Problem statement:
Stop after the line containing "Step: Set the"; retype every line of the data before it exactly, starting from the first.

Dataset section Start Marker

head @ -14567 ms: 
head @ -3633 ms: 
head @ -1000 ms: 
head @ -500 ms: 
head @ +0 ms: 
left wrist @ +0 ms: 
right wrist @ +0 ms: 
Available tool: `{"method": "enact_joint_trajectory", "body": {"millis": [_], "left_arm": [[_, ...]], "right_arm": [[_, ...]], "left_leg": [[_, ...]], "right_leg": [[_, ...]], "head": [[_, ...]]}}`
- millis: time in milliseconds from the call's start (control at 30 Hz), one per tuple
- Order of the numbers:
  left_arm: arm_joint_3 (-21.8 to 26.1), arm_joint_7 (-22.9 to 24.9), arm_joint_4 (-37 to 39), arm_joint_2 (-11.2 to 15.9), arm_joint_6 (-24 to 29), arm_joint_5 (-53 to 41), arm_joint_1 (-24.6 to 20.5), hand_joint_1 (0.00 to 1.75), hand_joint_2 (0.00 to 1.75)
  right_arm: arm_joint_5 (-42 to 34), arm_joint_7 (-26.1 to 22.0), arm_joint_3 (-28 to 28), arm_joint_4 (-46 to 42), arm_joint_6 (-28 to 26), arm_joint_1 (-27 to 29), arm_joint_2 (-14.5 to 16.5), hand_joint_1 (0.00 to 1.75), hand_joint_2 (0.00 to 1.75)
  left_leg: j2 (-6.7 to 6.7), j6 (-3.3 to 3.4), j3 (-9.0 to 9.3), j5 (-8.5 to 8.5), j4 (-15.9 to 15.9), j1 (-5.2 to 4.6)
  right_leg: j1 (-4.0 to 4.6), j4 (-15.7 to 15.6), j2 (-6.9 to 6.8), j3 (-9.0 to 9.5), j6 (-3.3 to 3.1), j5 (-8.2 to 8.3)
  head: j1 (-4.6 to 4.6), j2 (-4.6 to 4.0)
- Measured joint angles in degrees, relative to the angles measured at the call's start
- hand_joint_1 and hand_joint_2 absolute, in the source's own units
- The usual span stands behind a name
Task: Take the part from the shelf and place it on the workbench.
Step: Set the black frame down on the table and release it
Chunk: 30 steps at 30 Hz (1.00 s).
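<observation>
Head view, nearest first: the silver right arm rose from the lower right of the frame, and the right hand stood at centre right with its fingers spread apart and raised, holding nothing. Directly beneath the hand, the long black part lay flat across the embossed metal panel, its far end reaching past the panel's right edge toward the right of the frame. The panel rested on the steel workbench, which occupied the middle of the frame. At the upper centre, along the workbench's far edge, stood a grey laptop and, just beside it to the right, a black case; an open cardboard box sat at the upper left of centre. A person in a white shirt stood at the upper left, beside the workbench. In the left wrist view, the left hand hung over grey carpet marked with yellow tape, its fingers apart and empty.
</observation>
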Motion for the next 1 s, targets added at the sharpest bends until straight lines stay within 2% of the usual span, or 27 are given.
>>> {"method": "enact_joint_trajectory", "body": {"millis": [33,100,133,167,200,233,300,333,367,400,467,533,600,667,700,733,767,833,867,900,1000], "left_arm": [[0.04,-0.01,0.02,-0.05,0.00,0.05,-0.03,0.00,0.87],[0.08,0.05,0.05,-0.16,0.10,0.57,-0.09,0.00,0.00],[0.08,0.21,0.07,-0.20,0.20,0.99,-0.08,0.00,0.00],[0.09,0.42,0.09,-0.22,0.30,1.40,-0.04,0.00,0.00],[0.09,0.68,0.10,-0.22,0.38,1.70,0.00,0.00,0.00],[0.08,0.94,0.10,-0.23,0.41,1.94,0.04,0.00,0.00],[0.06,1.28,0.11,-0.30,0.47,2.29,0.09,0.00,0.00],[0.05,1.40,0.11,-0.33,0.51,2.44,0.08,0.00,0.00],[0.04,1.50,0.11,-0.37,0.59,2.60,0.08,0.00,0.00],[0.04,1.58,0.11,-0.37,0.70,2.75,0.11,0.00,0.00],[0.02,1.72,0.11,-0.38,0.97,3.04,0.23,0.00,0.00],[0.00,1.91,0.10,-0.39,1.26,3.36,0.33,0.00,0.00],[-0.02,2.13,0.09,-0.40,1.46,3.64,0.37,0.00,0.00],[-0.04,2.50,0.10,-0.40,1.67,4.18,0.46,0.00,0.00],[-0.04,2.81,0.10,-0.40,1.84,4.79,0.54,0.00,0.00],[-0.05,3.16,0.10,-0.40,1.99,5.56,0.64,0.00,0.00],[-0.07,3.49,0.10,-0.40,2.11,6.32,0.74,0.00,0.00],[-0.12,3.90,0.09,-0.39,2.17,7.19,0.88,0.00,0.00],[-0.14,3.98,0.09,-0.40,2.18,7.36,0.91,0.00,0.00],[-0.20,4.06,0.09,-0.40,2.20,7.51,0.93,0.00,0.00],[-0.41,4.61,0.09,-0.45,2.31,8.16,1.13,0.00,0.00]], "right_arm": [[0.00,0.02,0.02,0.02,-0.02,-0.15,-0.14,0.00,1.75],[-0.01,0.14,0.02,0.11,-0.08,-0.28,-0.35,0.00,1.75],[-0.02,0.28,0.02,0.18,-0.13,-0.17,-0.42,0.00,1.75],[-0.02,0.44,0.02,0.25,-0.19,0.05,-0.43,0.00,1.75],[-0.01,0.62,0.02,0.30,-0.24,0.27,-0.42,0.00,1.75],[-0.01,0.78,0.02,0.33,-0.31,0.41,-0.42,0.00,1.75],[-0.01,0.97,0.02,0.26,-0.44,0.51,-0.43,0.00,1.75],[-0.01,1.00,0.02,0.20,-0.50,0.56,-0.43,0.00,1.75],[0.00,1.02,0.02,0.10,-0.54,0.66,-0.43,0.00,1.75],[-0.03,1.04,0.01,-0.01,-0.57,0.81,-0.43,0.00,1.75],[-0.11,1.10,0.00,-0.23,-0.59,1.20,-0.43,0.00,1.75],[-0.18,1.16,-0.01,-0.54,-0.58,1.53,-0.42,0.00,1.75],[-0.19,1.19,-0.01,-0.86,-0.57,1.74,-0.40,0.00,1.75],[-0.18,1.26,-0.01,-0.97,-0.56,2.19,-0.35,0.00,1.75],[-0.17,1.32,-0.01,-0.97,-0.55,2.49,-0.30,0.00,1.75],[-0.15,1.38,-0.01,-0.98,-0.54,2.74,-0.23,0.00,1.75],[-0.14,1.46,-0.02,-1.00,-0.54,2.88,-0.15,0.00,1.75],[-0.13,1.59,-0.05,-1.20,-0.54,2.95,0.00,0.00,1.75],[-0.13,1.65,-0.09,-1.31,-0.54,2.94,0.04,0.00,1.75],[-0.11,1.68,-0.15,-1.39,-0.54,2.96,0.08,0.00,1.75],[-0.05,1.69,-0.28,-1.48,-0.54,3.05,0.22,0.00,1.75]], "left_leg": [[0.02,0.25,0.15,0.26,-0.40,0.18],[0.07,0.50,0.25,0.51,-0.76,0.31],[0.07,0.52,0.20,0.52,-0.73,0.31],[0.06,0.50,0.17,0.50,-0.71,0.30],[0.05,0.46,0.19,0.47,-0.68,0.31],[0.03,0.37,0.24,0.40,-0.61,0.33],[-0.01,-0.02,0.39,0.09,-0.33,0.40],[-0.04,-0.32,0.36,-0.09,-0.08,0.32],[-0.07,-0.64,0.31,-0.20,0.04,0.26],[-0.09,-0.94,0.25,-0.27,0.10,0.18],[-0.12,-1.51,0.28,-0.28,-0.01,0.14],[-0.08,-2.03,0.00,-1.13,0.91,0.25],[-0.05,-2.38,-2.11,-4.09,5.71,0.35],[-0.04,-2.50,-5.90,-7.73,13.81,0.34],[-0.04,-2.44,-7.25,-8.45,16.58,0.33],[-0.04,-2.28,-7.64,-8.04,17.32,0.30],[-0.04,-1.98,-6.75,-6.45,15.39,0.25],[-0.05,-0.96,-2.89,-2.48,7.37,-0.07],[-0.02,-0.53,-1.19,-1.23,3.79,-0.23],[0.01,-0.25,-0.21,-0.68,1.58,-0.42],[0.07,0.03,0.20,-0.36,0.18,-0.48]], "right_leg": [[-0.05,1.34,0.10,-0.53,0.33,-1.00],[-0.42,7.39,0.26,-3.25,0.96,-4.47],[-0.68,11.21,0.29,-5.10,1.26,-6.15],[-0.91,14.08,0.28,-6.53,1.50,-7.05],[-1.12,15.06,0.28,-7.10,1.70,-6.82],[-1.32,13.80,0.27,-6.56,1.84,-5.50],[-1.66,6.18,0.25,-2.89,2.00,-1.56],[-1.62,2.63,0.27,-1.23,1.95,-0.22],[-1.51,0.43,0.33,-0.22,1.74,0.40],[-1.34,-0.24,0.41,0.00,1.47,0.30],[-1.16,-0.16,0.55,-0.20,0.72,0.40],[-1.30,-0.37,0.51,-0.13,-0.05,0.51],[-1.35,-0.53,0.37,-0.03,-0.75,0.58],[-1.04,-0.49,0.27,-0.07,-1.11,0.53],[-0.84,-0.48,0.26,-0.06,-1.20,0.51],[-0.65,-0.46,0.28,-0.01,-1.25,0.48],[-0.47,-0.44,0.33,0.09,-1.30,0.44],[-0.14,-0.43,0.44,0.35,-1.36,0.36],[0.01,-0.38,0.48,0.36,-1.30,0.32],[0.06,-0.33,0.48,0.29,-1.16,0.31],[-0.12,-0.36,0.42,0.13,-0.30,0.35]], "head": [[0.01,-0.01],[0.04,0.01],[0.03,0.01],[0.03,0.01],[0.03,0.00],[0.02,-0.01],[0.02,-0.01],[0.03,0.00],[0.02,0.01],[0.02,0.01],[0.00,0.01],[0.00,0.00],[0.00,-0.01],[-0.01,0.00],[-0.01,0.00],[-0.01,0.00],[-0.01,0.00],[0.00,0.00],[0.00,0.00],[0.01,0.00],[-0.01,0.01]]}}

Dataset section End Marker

Completed exercise:
head @ -14567 ms: 
head @ -3633 ms: 
head @ -1000 ms: 
head @ -500 ms: 
head @ +0 ms: 
left wrist @ +0 ms: 
right wrist @ +0 ms: 
Available tool: `{"method": "enact_joint_trajectory", "body": {"millis": [_], "left_arm": [[_, ...]], "right_arm": [[_, ...]], "left_leg": [[_, ...]], "right_leg": [[_, ...]], "head": [[_, ...]]}}`
- millis: time in milliseconds from the call's start (control at 30 Hz), one per tuple
- Order of the numbers:
  left_arm: arm_joint_3 (-21.8 to 26.1), arm_joint_7 (-22.9 to 24.9), arm_joint_4 (-37 to 39), arm_joint_2 (-11.2 to 15.9), arm_joint_6 (-24 to 29), arm_joint_5 (-53 to 41), arm_joint_1 (-24.6 to 20.5), hand_joint_1 (0.00 to 1.75), hand_joint_2 (0.00 to 1.75)
  right_arm: arm_joint_5 (-42 to 34), arm_joint_7 (-26.1 to 22.0), arm_joint_3 (-28 to 28), arm_joint_4 (-46 to 42), arm_joint_6 (-28 to 26), arm_joint_1 (-27 to 29), arm_joint_2 (-14.5 to 16.5), hand_joint_1 (0.00 to 1.75), hand_joint_2 (0.00 to 1.75)
  left_leg: j2 (-6.7 to 6.7), j6 (-3.3 to 3.4), j3 (-9.0 to 9.3), j5 (-8.5 to 8.5), j4 (-15.9 to 15.9), j1 (-5.2 to 4.6)
  right_leg: j1 (-4.0 to 4.6), j4 (-15.7 to 15.6), j2 (-6.9 to 6.8), j3 (-9.0 to 9.5), j6 (-3.3 to 3.1), j5 (-8.2 to 8.3)
  head: j1 (-4.6 to 4.6), j2 (-4.6 to 4.0)
- Measured joint angles in degrees, relative to the angles measured at the call's start
- hand_joint_1 and hand_joint_2 absolute, in the source's own units
- The usual span stands behind a name
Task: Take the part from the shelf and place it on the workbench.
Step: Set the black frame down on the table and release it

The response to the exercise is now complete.